**To do**
After locating the line that contains "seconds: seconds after" in the data below, set down exactly that line and each one after it through the line that contains "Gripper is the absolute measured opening", and nothing more.

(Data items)
▬▬▬▬▬▬

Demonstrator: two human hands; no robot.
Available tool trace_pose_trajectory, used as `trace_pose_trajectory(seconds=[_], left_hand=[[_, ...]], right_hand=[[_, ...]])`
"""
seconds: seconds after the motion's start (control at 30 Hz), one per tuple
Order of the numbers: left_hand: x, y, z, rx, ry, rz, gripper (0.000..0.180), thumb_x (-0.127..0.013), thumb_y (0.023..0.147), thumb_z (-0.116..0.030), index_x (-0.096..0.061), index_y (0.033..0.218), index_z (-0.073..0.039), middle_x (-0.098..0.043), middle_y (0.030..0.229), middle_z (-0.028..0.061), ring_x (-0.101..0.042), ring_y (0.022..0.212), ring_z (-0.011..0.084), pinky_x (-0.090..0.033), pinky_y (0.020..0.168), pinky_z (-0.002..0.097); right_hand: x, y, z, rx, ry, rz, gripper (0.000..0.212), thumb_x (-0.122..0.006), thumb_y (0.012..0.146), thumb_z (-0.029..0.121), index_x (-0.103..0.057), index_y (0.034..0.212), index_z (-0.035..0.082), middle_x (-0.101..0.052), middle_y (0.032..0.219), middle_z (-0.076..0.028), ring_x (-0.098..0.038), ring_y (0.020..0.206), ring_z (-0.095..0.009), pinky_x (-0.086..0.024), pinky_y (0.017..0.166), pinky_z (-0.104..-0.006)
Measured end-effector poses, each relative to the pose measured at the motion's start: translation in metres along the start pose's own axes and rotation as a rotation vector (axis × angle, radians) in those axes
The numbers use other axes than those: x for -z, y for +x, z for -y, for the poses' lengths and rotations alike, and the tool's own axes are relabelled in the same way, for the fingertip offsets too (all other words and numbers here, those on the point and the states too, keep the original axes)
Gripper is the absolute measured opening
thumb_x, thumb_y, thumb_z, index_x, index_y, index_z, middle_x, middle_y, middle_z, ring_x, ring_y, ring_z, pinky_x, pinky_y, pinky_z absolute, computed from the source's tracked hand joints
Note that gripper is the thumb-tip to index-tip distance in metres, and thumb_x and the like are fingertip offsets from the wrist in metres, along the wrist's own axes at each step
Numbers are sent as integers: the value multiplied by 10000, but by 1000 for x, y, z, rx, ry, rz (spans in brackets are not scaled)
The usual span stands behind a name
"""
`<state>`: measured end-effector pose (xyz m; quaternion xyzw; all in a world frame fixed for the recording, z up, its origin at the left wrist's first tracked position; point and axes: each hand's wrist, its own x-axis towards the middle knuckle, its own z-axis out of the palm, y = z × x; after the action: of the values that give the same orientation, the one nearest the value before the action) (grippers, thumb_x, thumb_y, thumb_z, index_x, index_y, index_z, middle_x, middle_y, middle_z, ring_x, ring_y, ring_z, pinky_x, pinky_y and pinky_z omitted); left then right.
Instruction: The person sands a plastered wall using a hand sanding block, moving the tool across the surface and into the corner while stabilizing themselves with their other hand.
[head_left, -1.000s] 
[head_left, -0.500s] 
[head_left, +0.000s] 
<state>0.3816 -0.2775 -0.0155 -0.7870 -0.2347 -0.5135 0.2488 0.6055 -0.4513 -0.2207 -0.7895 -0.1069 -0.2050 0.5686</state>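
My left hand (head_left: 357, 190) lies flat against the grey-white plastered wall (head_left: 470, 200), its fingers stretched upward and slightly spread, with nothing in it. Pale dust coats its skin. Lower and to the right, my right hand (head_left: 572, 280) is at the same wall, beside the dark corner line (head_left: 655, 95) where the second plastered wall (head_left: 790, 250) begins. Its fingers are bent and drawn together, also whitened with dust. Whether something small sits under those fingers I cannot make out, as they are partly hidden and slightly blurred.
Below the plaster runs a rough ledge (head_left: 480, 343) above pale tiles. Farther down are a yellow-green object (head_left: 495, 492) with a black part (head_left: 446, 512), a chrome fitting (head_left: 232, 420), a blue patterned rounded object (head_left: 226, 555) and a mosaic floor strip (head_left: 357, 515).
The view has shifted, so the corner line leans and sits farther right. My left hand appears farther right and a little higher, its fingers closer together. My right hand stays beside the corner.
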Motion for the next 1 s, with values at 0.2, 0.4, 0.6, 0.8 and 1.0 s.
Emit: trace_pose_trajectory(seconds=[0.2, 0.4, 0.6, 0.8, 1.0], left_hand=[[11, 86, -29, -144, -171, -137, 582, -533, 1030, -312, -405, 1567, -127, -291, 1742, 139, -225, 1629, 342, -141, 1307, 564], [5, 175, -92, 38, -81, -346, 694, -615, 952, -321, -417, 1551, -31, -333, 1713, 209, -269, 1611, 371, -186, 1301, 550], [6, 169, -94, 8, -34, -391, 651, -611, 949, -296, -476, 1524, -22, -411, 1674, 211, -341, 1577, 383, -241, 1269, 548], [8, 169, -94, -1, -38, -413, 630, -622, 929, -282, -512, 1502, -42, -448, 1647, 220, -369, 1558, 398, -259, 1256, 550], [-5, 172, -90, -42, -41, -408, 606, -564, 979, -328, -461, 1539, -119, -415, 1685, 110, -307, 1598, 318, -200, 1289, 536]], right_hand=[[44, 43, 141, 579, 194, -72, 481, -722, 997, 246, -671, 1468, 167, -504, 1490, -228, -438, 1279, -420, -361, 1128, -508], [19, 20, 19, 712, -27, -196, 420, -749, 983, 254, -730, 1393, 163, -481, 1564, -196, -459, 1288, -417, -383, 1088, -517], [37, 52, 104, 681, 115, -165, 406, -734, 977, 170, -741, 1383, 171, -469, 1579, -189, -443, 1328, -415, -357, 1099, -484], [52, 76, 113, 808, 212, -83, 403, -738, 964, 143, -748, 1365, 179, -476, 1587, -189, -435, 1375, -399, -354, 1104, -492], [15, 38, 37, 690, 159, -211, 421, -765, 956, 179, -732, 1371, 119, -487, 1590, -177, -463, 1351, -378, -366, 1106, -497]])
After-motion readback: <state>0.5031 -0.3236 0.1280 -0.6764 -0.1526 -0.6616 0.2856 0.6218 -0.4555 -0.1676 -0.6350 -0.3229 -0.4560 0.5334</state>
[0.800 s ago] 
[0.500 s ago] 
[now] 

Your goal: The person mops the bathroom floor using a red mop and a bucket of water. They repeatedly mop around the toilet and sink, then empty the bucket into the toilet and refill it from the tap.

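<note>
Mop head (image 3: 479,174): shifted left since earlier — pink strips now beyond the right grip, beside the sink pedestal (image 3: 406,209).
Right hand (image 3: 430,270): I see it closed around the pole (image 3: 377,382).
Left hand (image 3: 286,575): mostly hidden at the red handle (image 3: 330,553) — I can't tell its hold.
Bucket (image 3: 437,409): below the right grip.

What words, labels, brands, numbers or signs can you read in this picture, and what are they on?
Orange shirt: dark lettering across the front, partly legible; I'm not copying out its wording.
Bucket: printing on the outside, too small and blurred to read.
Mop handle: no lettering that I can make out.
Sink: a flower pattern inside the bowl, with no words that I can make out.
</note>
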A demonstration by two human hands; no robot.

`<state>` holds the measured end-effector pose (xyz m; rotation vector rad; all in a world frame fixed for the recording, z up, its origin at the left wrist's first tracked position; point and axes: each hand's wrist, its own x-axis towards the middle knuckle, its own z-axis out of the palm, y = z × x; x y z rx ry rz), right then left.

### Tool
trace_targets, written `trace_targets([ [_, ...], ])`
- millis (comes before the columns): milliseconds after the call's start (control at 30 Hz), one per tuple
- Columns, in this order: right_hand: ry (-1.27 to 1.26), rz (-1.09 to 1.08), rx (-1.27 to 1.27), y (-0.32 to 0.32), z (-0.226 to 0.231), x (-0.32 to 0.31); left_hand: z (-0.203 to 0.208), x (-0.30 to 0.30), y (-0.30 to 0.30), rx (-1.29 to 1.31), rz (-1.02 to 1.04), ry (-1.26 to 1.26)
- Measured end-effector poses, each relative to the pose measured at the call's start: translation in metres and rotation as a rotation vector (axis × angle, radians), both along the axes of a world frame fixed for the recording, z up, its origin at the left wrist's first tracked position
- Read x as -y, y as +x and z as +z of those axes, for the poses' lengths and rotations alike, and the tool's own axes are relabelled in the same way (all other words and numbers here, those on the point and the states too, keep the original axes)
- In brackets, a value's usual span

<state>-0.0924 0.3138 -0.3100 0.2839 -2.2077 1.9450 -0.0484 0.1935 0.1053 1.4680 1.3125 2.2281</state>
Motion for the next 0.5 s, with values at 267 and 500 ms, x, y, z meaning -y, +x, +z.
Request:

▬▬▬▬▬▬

**Task solution**
seconds: seconds after the motion's start (control at 30 Hz), one per tuple
Order of the numbers: left_hand: x, y, z, rx, ry, rz, gripper (0.000..0.180), thumb_x (-0.127..0.013), thumb_y (0.023..0.147), thumb_z (-0.116..0.030), index_x (-0.096..0.061), index_y (0.033..0.218), index_z (-0.073..0.039), middle_x (-0.098..0.043), middle_y (0.030..0.229), middle_z (-0.028..0.061), ring_x (-0.101..0.042), ring_y (0.022..0.212), ring_z (-0.011..0.084), pinky_x (-0.090..0.033), pinky_y (0.020..0.168), pinky_z (-0.002..0.097); right_hand: x, y, z, rx, ry, rz, gripper (0.000..0.212), thumb_x (-0.122..0.006), thumb_y (0.012..0.146), thumb_z (-0.029..0.121), index_x (-0.103..0.057), index_y (0.034..0.212), index_z (-0.035..0.082), middle_x (-0.101..0.052), middle_y (0.032..0.219), middle_z (-0.076..0.028), ring_x (-0.098..0.038), ring_y (0.020..0.206), ring_z (-0.095..0.009), pinky_x (-0.086..0.024), pinky_y (0.017..0.166), pinky_z (-0.104..-0.006)
Measured end-effector poses, each relative to the pose measured at the motion's start: translation in metres along the start pose's own axes and rotation as a rotation vector (axis × angle, radians) in those axes
The numbers use other axes than those: x for -z, y for +x, z for -y, for the poses' lengths and rotations alike, and the tool's own axes are relabelled in the same way, for the fingertip offsets too (all other words and numbers here, those on the point and the states too, keep the original axes)
Gripper is the absolute measured opening

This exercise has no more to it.